Personalized prediction of response to smartphone-delivered meditation training
Christian A. Webb, Matthew J. Hirshberg, Richard J. Davidson, Simon B. Goldberg
July 29, 2021 preprint DOI: 10.31234/osf.io/drqa4 via OpenAlex
Summary
AI-generated from the abstractA meditation app called the Healthy Minds Program (HMP) can reduce psychological distress, but its benefits vary by individual. Using data from a randomized controlled trial of 662 school system employees who used the app for four weeks or served as controls, researchers built an algorithm that predicts who will benefit most. The algorithm, called a Personalized Advantage Index, was based on baseline clinical and demographic traits and successfully identified individuals who showed greater distress reduction with the app versus no intervention. A simpler model using only repetitive negative thinking worked nearly as well. The approach could help people decide whether to try a meditation app.
Study at a glance
| Characteristics | Randomized controlled trial Preregistered |
|---|---|
| Sample size | 662 |
| Population | School system employees |
| Duration | 4-week intervention |
| Topics | Meditation |
| Keywords | Randomized controlled trial Clinical psychology Applied psychology Medicine |
| Citations | 1 |
| Key finding | A Personalized Advantage Index based on baseline characteristics predicted which individuals would benefit more from a 4-week meditation app compared to an assessment-only control, with repetitive negative thinking alone performing comparably. |
Abstract
Meditation apps are popular and may reduce psychological distress, including during the COVID-19 pandemic.

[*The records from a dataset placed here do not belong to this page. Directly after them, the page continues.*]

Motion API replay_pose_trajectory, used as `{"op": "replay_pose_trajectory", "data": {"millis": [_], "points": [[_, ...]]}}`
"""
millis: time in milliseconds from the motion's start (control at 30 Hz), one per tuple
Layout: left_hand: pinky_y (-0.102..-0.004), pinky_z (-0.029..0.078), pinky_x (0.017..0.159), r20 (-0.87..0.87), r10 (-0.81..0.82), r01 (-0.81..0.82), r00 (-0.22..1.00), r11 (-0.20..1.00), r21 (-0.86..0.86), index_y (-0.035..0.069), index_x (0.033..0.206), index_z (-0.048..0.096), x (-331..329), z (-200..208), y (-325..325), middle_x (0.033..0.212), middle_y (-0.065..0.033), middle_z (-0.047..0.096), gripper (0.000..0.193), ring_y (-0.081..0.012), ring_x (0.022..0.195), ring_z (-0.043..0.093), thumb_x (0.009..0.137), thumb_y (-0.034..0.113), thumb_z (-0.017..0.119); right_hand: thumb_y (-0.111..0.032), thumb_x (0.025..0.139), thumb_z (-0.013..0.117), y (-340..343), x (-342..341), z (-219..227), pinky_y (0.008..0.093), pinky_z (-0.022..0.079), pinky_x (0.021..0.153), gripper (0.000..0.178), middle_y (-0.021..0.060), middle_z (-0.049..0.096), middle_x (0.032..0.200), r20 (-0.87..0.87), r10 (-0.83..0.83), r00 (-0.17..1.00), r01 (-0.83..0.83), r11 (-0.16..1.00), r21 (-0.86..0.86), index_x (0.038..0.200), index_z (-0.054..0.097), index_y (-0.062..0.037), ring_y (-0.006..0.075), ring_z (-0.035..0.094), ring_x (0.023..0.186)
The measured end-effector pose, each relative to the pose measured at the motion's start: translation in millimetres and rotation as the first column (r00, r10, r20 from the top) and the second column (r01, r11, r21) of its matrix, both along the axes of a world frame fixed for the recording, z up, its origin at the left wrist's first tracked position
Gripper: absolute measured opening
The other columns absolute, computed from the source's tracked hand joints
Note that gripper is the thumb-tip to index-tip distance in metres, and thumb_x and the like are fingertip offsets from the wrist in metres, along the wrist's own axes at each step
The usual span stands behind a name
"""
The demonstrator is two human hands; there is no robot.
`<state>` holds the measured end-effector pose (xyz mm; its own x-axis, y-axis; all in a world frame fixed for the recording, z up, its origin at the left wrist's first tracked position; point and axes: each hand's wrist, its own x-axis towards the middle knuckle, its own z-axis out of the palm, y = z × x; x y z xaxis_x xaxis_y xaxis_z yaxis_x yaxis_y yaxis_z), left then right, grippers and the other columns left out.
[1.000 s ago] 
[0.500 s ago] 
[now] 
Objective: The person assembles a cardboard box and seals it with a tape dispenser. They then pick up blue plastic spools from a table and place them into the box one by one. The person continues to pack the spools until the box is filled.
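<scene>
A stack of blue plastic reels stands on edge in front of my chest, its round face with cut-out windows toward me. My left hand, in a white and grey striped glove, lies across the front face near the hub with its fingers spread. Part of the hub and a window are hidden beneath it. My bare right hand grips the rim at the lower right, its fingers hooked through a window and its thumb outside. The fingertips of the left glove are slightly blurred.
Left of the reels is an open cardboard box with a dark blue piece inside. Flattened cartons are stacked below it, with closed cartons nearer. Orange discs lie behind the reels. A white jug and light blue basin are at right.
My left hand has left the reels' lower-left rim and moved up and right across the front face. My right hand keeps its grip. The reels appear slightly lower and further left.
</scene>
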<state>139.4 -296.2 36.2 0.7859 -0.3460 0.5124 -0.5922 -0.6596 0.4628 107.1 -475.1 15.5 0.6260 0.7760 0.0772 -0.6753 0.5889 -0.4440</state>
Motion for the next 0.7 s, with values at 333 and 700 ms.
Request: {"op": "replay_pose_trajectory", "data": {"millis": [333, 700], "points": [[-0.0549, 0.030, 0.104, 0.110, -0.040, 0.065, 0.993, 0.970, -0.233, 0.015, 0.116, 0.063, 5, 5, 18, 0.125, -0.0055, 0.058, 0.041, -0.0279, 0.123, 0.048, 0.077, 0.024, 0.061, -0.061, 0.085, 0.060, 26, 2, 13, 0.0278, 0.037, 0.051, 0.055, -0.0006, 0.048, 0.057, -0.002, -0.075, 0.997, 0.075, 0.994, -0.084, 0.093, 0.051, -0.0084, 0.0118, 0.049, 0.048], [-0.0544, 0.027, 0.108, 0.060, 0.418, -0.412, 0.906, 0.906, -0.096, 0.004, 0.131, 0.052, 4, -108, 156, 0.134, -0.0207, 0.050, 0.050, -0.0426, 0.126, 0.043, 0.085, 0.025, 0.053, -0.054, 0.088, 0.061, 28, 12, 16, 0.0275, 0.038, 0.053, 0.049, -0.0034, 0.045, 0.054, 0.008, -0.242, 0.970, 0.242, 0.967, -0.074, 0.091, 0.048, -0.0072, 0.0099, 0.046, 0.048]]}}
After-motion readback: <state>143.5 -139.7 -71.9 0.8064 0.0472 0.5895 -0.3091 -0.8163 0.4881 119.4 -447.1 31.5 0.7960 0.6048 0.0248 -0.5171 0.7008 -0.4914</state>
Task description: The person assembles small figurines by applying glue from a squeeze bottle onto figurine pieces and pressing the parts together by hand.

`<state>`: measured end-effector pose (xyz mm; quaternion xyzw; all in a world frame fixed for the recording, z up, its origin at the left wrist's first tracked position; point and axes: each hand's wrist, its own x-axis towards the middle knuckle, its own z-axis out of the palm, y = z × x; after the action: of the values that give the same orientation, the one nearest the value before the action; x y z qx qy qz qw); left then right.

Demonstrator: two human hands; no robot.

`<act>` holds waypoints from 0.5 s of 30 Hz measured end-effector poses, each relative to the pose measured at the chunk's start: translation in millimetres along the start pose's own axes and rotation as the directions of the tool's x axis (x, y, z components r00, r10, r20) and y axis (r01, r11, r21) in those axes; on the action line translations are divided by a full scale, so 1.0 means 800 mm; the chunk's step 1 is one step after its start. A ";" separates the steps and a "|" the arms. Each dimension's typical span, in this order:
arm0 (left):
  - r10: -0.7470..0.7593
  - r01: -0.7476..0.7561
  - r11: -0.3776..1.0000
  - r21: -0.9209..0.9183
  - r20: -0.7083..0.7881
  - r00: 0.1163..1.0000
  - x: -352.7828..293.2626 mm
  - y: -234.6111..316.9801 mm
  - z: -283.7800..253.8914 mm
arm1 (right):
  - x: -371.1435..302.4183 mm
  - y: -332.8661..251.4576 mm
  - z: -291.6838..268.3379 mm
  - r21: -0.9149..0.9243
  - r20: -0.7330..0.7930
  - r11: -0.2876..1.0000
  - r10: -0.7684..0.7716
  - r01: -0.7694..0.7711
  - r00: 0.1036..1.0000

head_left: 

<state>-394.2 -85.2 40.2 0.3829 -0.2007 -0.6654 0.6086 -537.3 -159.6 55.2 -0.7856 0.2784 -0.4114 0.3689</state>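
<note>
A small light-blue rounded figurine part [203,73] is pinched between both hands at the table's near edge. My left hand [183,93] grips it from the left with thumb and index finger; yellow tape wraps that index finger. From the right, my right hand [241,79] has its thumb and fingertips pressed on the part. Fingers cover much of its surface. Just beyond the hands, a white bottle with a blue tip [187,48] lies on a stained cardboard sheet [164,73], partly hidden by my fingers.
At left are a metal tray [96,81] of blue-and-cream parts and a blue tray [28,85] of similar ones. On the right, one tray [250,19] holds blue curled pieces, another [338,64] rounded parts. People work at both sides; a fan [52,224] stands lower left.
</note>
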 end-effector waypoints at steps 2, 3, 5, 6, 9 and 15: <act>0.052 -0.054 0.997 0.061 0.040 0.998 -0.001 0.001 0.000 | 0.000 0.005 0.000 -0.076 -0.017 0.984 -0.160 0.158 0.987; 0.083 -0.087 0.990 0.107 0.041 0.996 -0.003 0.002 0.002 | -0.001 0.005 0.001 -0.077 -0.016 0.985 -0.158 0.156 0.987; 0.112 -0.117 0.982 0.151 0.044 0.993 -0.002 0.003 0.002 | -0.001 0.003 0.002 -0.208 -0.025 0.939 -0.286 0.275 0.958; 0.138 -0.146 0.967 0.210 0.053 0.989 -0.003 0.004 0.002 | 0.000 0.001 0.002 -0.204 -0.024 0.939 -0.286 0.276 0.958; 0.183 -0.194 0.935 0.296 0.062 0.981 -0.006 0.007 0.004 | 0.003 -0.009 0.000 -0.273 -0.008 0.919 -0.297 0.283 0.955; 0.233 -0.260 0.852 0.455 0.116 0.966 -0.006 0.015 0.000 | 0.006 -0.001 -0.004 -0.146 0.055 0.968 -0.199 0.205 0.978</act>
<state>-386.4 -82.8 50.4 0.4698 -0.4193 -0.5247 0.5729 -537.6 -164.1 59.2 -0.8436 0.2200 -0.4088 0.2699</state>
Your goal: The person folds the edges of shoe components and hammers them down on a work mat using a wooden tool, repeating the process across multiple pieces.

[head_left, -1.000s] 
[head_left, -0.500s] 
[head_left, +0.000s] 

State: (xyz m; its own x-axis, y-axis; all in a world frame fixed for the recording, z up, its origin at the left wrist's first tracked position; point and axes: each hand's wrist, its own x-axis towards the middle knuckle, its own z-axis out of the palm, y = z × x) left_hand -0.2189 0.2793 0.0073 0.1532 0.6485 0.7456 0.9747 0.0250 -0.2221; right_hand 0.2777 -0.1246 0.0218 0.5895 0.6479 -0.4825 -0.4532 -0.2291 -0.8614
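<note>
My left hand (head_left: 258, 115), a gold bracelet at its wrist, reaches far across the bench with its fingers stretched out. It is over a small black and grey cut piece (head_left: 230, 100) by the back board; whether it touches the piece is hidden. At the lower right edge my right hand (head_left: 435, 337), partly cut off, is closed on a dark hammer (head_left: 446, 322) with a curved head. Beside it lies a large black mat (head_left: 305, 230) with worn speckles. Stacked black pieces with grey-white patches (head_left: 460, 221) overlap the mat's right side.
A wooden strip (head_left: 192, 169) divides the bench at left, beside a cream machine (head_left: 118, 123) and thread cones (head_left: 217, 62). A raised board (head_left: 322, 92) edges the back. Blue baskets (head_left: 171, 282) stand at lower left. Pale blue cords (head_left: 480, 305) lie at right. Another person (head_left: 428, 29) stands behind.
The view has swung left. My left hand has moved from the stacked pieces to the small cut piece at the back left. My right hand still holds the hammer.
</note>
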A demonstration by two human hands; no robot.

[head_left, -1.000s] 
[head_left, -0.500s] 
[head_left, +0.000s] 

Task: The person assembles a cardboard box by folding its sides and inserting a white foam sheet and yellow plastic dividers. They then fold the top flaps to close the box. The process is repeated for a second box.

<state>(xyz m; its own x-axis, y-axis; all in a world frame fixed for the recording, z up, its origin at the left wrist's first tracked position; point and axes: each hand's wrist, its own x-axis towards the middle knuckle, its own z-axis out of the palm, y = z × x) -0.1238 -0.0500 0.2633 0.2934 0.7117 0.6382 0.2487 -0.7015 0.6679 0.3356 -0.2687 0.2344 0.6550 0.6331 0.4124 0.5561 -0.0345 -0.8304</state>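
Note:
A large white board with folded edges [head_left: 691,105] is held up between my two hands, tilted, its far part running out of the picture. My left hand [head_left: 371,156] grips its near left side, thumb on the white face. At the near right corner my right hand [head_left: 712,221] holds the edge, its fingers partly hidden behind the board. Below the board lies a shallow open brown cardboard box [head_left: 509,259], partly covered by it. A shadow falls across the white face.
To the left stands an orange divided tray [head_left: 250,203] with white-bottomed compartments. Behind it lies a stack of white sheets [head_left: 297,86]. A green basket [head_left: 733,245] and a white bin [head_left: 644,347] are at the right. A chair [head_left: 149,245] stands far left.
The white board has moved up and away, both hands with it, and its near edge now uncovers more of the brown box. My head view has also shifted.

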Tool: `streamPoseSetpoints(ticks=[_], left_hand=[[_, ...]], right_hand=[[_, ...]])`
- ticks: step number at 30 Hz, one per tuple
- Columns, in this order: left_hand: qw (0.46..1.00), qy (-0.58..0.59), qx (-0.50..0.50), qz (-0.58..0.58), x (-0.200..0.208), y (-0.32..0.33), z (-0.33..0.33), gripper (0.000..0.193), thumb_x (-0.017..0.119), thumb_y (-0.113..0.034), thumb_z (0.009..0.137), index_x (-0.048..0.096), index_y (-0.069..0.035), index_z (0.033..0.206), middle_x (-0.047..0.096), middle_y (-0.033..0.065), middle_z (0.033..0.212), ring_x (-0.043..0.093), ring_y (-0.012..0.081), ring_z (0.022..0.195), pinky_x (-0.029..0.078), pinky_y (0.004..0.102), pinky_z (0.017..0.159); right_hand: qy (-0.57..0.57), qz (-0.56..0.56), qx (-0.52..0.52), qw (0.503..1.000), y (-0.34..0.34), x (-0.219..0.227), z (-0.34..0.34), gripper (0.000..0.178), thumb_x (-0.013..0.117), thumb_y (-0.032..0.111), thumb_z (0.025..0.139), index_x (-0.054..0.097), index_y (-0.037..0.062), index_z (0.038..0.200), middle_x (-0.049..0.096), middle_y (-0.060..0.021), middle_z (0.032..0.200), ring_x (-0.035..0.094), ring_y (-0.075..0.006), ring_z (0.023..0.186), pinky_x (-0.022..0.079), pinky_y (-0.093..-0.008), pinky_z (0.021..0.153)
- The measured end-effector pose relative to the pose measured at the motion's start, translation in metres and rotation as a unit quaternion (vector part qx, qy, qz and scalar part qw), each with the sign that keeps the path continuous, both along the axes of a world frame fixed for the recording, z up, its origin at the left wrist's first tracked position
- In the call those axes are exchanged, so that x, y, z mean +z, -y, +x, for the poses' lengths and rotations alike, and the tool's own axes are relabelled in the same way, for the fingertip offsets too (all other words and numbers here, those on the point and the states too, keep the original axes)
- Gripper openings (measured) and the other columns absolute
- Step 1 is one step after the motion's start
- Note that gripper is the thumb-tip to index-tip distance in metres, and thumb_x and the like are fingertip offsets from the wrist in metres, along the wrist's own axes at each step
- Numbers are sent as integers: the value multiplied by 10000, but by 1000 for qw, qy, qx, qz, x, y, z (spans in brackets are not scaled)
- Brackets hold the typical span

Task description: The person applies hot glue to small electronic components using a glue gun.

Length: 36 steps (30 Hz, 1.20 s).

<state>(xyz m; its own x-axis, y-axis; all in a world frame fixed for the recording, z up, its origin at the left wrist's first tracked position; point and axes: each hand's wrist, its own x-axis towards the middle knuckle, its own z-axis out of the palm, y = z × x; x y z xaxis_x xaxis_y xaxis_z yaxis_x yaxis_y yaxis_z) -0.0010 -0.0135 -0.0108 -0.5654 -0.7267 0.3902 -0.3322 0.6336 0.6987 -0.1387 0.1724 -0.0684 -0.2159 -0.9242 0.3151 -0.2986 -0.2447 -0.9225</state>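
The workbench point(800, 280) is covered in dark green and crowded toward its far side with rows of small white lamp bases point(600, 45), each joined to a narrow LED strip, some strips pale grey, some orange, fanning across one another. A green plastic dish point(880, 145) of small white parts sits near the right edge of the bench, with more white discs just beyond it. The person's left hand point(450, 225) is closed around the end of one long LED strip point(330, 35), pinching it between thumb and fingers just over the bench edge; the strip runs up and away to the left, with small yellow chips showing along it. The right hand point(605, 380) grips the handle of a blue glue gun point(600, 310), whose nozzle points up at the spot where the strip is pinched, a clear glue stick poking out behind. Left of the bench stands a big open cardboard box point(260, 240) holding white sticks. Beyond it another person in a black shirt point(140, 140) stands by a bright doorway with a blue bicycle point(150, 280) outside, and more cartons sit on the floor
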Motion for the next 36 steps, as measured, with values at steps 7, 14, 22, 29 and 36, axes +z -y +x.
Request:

However, it is not clear who is most likely to benefit. Using randomized controlled trial data comparing a 4-week meditation app (Healthy Minds Program; HMP) with an assessment-only control in school system employees (n=662), we developed an algorithm predicting who is most likely to benefit from HMP. Baseline clinical and demographic characteristics were submitted to a machine learning model to develop a “Personalized Advantage Index” (PAI) reflecting an individual’s expected reduction in distress (preregistered primary outcome) from HMP vs. control. Significant Group x PAI interactions emerged, indicating that PAI scores moderated group differences in outcome. A regression model including repetitive negative thinking as the sole predictor performed comparably well. Finally, we demonstrate the translation of predictive models to personalized recommendations of expected benefit, which could inform users’ decisions of whether to engage with a meditation app.